In another twist, the incoming German coalition government’s treaty has included proposals to allow international carbon credits to count towards European decarbonisation targets. Critics have said this would introduce carbon offsetting and water down commitments to deploying renewables. Director of the German think tank Agora Energiewende, Julia Metz, said the treaty: “Risks undermining [EU target] credibility and would mark a major shift in the EU’s current approach to climate action.”

This week, a forecast from Bloomberg New Energy Finance said that global policymakers will need to “take responsibility for creating the conditions for clean power to flourish”. It said that trusting solely in the economics of solar PV and energy storage technologies will “not be enough to avert climate disaster” and that political action will be key.

Europe has so been among the world leaders in political climate action—the BloombergNEF report said that most of the global emissions reductions through 2024 had come from Europe and the US. The EU has ambitious targets and continues to invest in clean energy projects through a number of vehicles for both deployments and prospective manufacturing.

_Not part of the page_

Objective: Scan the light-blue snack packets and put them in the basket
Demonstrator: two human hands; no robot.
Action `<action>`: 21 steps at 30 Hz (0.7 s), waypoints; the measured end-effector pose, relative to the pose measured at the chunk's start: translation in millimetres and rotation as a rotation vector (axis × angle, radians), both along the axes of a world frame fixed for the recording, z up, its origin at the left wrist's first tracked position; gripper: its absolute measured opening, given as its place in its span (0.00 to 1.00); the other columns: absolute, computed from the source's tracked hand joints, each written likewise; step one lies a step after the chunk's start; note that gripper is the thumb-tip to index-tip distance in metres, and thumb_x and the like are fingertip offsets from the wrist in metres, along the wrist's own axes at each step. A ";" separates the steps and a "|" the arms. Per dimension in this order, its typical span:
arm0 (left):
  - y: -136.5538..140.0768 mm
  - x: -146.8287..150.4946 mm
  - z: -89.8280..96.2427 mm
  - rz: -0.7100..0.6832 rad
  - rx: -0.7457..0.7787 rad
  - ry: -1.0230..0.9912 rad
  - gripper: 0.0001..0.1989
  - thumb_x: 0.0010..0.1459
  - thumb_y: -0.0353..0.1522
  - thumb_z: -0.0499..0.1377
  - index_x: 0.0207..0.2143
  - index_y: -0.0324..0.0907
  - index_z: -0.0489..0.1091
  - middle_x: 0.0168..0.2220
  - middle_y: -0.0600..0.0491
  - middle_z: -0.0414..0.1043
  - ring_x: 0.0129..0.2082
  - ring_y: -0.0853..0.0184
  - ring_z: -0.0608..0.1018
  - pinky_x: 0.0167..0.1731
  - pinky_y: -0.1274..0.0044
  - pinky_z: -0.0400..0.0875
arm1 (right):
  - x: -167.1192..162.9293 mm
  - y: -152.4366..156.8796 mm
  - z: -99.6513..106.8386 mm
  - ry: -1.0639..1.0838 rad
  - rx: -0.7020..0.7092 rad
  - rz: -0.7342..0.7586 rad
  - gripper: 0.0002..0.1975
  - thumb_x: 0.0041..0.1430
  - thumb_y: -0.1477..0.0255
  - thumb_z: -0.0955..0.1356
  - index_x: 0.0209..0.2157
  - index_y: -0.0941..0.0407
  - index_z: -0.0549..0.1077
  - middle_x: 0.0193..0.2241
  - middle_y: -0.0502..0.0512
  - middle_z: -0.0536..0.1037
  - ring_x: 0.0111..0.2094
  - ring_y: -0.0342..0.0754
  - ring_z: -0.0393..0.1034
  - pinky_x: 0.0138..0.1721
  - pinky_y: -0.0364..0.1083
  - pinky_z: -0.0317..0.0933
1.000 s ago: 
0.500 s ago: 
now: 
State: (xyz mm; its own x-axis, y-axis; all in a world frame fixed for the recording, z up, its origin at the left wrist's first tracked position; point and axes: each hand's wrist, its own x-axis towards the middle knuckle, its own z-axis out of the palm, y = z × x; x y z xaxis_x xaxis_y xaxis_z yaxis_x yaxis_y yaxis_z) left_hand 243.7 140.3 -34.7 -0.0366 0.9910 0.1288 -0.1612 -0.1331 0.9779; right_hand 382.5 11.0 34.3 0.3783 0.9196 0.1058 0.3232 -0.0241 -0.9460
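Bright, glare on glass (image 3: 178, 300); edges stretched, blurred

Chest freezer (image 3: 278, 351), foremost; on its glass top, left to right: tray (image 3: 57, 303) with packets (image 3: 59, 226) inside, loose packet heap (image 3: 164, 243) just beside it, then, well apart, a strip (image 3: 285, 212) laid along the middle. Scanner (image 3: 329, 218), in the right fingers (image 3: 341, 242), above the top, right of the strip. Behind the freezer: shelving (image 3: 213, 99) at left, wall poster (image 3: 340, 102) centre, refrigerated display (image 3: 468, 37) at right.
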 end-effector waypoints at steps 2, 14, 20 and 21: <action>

This might maintain and increase the energy transition’s momentum, but the combination of war, fiscal challenges and shifting political narratives undoubtedly threatens that momentum.

Cristiano Spillati, MD of Italian renewables developer Limes, says that growing political uncertainty and a shift away from the imperative of energy transition in Europe is a risk.

“I think the narrative has changed, you can definitely see that,” he told PV Tech Premium in Lisbon. “And for me, it’s a big industrial risk because Europe is definitely losing in terms of competition.”

Van Walsum is still more sanguine: “Yes, things are a little different and every five or ten years something happens again, but it’s always balancing out. That’s the power of the solar industry and the product that solar represents; it’s so powerful and so helpful … it’s a no brainer to go solar.”

Solar PV did help Europe in the energy crisis of 2022-23, but it remains to be seen whether the sector will feel reciprocal benefits in the face of new problems.